Sydney Internship and Study Abroad Program: Josh Malm '18
Living in Sydney for the past couple months has been an awesome experience that just keeps getting better and better. With so much to do in so little time, there never seems to be a dull moment. Classes, internships, and sightseeing take up the majority of my time here, but so far it’s been a semester to remember.
During a long weekend a few weeks back, I flew to Bali to meet fellow W&L student Ram Raval who was studying abroad in Singapore at the time. The first night there we summited the tallest peak in Bali, Mt. Agung, in time for sunrise the following morning. After taking in the stunning view from the top of the volcano, we went white water rafting on the Telaga Waja River before riding ATVs through the jungle where we saw countless rice fields. Surfing on the western beach of Canggu was mainly for experienced surfers, but it isn’t so bad getting thrashed by giant waves when you’re at a black sand beach on a paradise island. Next on the itinerary was the Sacred Monkey Forest in the central town of Ubud, where scores of monkeys surrounded anyone who pulled a banana out of their bag.
After braving the Balinese long-tailed monkeys, I headed to Tanah Lot Temple where I held a much tamer four meter python. Leaving Bali took a day longer than expected due to a missed flight, but it almost turned into a stickier situation as our taxi started floating down the road in monsoon floods on the way to the airport. Back in Sydney, there was little time to rest before midterms and more traveling.
During our mid-semester break, many of us took the opportunity to travel outside of Sydney for a while. We had a couple Generals in Melbourne, New Zealand, and I headed up to Darwin in the Northern Territory where I was able to experience the beauty of Litchfield and Kakadu National Parks. The Adelaide River, home to thousands of saltwater crocodiles, was a spectacle in itself. While on a river cruise, a park ranger fed many crocs averaging about 4.5 meters in length. These massive animals launched themselves up out of the water right in front of us to to snatch the raw chicken bait before plummeting down beneath the murky river water. After leaving Darwin, I drove with a small group of tourists 1500 kilometers south through the bush to Alice Springs in the heart of the outback. Along the way we stopped at beautiful waterfalls and natural hot springs. Once in Alice Springs, we headed west to explore the unique rock forms of Kings Canyon and Kata Tjuta before venturing to the ever famous monolith of Uluru. These sights were a true Australian experience. But back in Sydney, the fun doesn’t stop.
We have attended many different sporting events in and around Sydney. To name a few, we have attended Rugby Union, Rugby League, Soccer, a Greyhound Race, and Australian Football League games. A few of us are enrolled in an Australian sporting class at the University of Sydney, so we are able to get credit for a class while getting rowdy with our professor at these games. Unfortunately, Sydney FC is the only local team that consistently stays on the winning side of their games.

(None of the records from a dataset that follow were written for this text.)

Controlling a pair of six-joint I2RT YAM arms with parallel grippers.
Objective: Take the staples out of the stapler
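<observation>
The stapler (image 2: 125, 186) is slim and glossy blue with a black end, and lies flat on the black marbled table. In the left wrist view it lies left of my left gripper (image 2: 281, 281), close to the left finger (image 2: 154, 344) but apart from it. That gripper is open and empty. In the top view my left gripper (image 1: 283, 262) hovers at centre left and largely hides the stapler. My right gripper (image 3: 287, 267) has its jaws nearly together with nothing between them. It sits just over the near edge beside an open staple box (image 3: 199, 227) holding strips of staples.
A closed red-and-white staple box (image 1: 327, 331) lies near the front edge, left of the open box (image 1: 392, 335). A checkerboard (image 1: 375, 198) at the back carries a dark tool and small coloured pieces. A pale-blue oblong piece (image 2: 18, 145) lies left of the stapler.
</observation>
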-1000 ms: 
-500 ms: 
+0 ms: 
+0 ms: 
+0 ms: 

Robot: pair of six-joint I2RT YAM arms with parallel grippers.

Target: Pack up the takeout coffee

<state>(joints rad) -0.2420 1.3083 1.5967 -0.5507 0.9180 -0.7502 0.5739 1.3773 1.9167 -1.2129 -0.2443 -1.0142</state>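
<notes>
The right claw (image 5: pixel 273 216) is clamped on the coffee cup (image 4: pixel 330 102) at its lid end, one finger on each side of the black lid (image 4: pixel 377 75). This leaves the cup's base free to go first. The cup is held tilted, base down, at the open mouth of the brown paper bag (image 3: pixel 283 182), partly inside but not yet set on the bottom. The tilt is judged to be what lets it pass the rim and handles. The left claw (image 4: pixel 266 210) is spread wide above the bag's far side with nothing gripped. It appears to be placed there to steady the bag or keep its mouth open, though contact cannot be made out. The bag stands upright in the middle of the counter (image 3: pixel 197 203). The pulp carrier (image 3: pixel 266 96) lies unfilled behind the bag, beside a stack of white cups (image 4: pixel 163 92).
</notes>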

Just this past weekend, we rented a van and made our way a few hours down the coast to Jervis Bay, a small coastal town that boasts beaches with the whitest sand in the world. This small little beach town was a relaxing getaway from the hustle and bustle of college life in a major Australian city. The trip was complete with dolphins swimming just off the shoreline, countless Rainbow Lorikeets darting through the trees, and two attempts at watching the sunrise over the water that resulted in a beautiful view over the bay on our final morning. Renting a van out to eight college kids with minimal driving experience on the left side of the road may not have been East Coast Rentals’ best move, but we returned the van in one piece at the end of a relaxing weekend.
Although we’re studying here in Sydney, there is definitely enough time to get out and see what the city and this whole side of the world has to offer. Sometimes it can be hard to remember that we’re more than 9,000 miles from home, but a quick train ride down to Circular Quay to see the Opera House and the Harbour Bridge serves as a striking reminder that we’re living the dream in a far away country.